__TASK OBJECTIVE__
An exact transcription is needed of the lines below from the one with "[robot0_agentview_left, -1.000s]" through the one with "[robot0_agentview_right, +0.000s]", with no other lines and no pictures.

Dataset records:
* * * * * * * * *

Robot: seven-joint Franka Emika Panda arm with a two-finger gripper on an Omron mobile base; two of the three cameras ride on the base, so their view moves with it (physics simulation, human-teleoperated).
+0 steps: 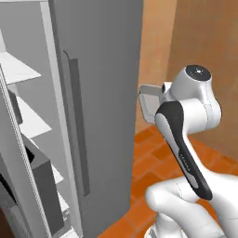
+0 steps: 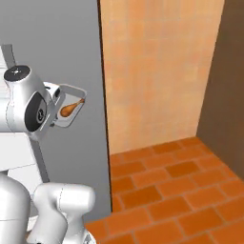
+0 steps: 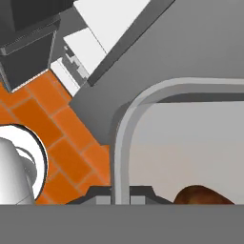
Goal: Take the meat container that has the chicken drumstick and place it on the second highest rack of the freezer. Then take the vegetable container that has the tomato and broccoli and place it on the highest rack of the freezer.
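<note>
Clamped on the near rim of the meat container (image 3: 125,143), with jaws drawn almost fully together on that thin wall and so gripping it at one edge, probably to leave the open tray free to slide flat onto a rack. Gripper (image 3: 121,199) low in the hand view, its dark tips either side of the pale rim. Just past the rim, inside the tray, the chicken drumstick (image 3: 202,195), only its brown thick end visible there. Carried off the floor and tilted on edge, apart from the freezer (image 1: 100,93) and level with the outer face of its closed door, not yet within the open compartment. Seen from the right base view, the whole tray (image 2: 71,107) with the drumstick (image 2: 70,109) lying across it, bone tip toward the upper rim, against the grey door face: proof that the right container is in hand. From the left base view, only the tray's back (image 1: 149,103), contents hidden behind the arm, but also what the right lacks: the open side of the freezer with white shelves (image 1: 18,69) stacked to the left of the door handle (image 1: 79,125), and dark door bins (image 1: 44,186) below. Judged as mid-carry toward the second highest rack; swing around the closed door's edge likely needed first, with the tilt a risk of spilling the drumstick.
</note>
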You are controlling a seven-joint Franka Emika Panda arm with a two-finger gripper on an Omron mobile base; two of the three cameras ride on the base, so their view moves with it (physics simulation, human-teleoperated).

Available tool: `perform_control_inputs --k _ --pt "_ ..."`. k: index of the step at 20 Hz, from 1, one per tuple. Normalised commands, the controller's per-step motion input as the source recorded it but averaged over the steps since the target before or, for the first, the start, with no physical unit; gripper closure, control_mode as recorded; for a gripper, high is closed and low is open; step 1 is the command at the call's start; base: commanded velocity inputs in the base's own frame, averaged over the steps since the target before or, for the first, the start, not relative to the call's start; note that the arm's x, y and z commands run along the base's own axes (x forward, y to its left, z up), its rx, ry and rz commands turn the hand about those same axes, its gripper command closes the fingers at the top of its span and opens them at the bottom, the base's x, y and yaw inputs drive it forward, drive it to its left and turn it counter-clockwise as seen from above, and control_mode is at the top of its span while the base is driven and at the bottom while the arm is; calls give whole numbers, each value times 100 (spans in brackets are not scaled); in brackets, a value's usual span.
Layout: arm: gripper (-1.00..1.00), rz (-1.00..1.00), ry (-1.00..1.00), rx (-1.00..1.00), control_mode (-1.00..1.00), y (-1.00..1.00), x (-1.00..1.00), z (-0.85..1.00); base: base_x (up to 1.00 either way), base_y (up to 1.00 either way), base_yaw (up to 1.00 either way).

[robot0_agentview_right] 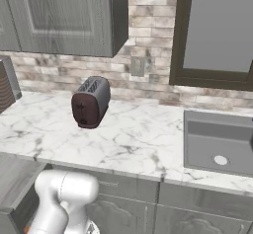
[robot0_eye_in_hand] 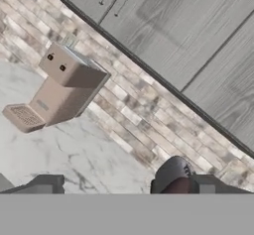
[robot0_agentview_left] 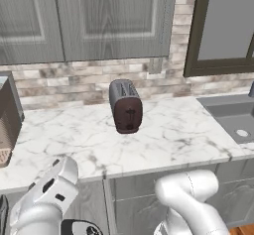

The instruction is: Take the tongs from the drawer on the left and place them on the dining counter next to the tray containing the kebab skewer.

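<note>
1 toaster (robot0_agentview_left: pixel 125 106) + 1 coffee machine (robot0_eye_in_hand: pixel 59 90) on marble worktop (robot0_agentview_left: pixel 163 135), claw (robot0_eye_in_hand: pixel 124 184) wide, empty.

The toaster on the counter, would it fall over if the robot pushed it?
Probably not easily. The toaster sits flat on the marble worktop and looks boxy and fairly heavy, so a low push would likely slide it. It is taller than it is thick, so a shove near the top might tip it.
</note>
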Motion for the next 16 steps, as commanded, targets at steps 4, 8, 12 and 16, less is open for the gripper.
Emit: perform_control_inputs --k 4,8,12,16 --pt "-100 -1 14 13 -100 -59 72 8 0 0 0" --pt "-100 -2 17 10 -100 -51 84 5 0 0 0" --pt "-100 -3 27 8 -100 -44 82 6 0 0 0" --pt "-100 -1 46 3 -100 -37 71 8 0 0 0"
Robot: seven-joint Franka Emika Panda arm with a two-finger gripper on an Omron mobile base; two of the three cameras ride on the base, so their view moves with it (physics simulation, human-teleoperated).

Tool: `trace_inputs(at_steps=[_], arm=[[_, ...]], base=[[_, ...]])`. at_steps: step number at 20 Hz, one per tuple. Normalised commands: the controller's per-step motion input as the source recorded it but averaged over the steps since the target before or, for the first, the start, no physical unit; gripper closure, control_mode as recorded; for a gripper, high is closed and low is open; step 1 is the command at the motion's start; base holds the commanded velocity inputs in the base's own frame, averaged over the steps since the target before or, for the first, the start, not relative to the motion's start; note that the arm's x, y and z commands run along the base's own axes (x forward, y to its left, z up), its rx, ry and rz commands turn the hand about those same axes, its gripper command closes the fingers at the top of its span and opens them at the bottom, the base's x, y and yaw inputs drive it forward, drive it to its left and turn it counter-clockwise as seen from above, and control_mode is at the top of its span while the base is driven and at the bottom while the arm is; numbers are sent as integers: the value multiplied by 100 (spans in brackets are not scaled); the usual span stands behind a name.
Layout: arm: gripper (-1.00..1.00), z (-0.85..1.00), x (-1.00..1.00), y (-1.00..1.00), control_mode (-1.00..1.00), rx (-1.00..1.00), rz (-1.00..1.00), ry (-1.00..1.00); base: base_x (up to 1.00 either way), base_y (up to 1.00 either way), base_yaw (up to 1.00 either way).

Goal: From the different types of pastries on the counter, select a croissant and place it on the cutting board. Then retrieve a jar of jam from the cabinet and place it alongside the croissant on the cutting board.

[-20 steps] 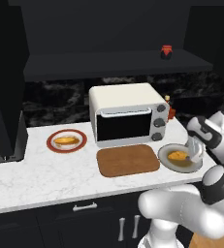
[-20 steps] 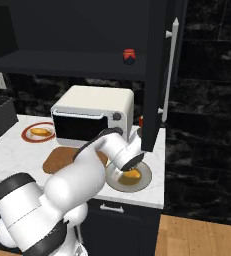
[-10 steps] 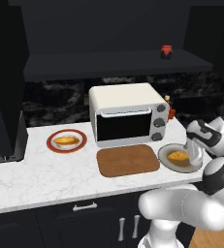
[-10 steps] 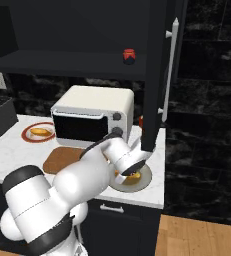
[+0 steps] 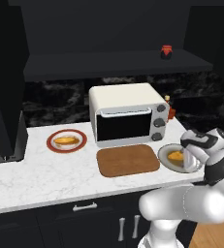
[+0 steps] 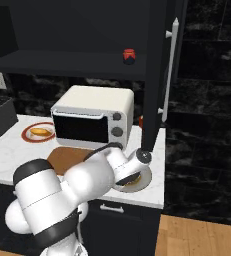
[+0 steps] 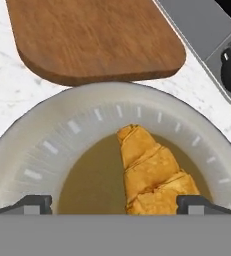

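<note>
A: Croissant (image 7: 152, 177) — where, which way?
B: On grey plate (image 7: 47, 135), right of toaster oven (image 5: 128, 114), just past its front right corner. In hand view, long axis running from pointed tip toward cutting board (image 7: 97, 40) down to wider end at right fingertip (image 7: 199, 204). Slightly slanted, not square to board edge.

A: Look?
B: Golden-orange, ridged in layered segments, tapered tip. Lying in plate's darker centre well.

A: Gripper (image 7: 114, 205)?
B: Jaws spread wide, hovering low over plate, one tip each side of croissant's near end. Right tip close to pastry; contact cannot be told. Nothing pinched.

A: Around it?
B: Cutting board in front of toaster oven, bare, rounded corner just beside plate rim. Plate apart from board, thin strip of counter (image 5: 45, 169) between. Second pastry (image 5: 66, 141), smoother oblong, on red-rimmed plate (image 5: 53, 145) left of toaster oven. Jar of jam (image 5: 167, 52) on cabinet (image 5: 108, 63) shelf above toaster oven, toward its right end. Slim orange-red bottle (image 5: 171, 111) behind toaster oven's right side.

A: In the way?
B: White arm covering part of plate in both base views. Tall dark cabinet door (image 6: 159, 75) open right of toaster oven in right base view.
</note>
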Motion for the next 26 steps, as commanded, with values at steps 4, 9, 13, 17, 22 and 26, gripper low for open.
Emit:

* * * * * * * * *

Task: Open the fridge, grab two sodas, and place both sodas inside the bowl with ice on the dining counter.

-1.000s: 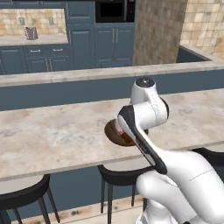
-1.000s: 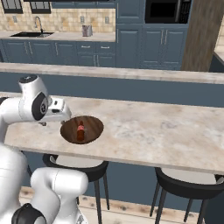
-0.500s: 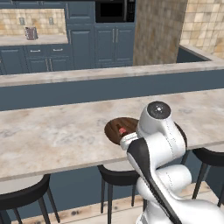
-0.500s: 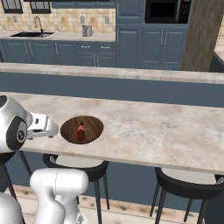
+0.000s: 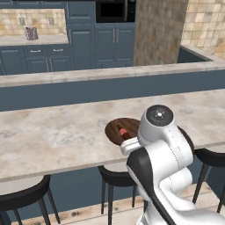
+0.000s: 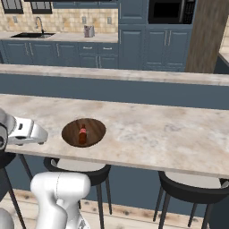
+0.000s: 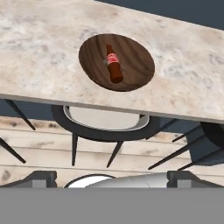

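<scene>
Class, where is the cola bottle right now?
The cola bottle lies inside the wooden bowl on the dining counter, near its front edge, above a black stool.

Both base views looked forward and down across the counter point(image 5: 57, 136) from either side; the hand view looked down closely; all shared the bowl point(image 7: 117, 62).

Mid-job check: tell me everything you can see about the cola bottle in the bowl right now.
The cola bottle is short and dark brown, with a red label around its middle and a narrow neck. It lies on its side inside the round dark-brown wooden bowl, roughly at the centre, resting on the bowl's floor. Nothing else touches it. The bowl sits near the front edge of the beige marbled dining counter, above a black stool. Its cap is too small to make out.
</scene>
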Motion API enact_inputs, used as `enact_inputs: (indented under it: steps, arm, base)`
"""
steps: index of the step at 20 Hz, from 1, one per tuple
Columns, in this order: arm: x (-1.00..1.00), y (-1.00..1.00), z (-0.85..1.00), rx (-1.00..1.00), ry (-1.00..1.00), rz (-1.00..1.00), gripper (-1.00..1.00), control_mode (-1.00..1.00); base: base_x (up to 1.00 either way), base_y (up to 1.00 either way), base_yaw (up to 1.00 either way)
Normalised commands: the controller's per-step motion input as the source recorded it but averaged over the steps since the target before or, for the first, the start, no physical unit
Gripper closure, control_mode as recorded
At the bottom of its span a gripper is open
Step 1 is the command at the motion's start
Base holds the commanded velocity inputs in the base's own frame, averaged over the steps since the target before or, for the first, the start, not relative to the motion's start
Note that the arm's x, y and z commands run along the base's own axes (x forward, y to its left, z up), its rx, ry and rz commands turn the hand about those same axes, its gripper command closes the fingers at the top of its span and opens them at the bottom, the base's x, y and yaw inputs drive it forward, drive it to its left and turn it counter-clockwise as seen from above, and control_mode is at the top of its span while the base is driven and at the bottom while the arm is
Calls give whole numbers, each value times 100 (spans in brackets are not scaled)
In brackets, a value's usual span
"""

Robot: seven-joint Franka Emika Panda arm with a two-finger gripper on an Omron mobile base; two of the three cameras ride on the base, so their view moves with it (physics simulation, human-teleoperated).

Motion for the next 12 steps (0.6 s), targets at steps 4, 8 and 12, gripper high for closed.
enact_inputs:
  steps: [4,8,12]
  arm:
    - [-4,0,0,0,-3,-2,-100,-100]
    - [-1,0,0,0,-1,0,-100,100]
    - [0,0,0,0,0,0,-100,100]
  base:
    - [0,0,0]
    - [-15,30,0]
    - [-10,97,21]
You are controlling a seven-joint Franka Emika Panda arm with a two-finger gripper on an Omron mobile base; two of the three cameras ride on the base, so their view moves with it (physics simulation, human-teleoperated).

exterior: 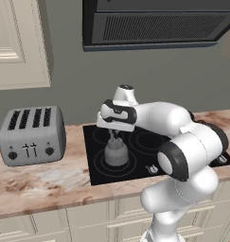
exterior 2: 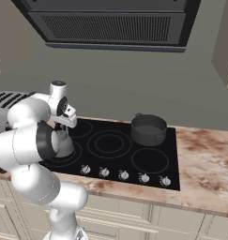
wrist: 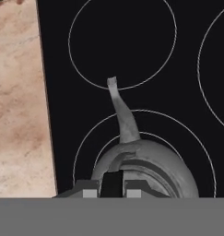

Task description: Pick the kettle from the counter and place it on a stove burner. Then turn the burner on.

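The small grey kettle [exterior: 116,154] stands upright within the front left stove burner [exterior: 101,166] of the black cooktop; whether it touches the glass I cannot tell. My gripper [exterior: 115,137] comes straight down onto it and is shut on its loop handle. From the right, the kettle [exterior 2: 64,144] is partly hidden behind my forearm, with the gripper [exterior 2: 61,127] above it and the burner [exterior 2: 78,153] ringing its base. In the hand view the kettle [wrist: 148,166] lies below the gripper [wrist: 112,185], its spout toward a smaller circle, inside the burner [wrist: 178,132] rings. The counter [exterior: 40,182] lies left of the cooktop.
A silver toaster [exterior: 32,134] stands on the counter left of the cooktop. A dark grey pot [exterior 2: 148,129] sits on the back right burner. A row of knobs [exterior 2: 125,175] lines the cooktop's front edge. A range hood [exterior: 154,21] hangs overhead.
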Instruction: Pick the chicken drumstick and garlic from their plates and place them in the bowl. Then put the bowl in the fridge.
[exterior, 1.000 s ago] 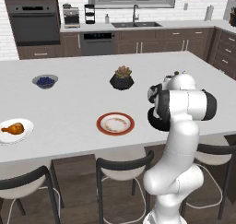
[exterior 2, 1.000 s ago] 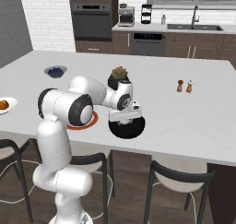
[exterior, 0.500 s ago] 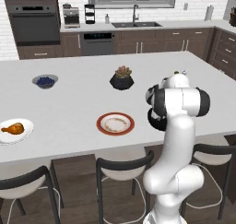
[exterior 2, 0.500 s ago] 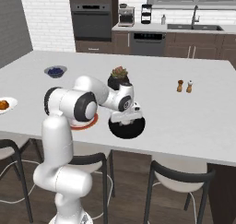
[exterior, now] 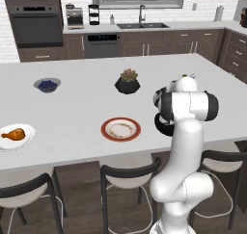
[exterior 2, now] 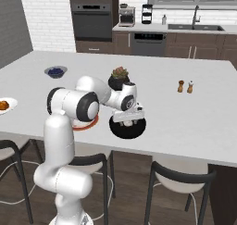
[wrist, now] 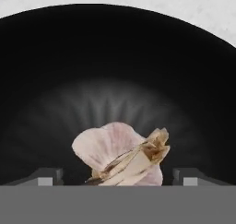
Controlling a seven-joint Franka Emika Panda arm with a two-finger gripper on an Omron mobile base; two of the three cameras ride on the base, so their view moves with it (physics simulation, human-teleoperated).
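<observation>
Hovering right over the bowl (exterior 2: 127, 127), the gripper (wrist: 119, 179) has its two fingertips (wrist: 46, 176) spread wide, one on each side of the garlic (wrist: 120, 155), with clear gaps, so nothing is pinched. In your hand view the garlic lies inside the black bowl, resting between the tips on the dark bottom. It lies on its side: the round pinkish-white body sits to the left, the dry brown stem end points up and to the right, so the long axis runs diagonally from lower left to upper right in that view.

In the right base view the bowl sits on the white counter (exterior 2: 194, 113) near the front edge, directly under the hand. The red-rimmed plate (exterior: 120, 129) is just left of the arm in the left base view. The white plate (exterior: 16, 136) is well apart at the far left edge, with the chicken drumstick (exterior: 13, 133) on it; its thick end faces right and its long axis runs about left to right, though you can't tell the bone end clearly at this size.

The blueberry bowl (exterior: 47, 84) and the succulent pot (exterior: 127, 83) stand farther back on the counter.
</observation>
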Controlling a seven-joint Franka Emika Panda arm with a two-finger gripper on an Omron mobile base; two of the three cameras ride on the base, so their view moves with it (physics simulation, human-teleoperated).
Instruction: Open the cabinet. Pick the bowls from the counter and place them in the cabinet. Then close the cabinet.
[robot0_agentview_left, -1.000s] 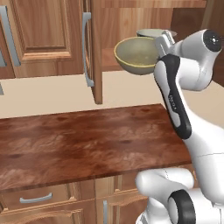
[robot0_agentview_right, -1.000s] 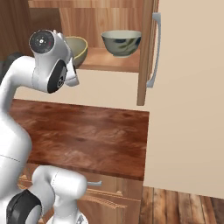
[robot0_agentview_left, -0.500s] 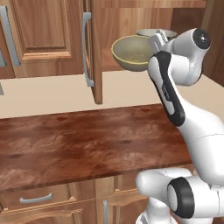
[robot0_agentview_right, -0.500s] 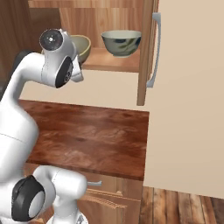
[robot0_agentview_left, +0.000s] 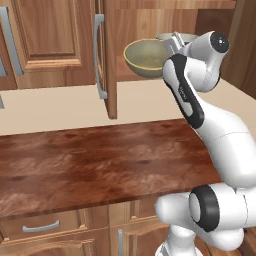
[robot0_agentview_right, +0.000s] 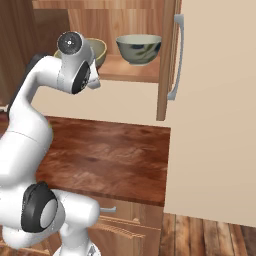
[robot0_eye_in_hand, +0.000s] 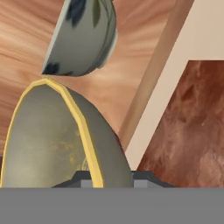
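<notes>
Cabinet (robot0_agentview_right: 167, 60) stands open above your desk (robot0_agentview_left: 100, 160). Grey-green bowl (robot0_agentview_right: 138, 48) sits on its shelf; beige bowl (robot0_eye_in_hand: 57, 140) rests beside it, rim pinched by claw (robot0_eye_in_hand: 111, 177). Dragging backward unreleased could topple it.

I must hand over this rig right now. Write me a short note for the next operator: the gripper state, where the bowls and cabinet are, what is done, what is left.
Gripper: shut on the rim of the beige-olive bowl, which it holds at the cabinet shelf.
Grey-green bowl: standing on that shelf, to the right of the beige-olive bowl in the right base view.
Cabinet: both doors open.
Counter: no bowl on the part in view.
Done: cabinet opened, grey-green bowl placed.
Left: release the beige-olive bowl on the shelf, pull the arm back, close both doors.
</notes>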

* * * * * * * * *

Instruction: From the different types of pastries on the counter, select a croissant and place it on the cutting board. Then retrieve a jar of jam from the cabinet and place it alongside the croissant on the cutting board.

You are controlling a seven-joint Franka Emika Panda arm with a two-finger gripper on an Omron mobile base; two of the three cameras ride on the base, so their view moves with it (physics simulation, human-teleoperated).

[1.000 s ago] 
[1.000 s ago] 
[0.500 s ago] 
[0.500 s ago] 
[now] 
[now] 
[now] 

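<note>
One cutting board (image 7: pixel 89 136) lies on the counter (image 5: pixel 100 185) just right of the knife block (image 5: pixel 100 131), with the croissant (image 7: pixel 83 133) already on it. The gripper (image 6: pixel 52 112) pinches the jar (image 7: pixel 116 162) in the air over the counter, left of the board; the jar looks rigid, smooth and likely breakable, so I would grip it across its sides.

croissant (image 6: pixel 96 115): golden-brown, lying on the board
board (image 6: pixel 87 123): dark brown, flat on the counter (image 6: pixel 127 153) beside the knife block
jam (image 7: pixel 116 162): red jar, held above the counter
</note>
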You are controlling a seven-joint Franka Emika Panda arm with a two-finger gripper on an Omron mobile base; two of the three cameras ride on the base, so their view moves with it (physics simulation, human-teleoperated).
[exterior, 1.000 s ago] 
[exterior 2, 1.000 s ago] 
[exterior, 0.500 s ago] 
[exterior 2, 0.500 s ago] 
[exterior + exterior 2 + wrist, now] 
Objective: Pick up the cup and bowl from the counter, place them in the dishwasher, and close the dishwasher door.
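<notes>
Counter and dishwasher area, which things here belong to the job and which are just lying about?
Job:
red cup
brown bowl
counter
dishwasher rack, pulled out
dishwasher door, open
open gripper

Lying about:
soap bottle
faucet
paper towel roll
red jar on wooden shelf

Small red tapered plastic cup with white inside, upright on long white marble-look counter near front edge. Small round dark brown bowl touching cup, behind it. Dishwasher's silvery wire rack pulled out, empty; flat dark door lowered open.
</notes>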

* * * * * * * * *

__SOLUTION TO THE EXERCISE__
[robot0_agentview_left, -1.000s] 
[robot0_agentview_right, -1.000s] 
[robot0_agentview_left, -0.500s] 
[robot0_agentview_right, -0.500s] 
[robot0_agentview_left, +0.000s] 
[robot0_agentview_right, +0.000s] 

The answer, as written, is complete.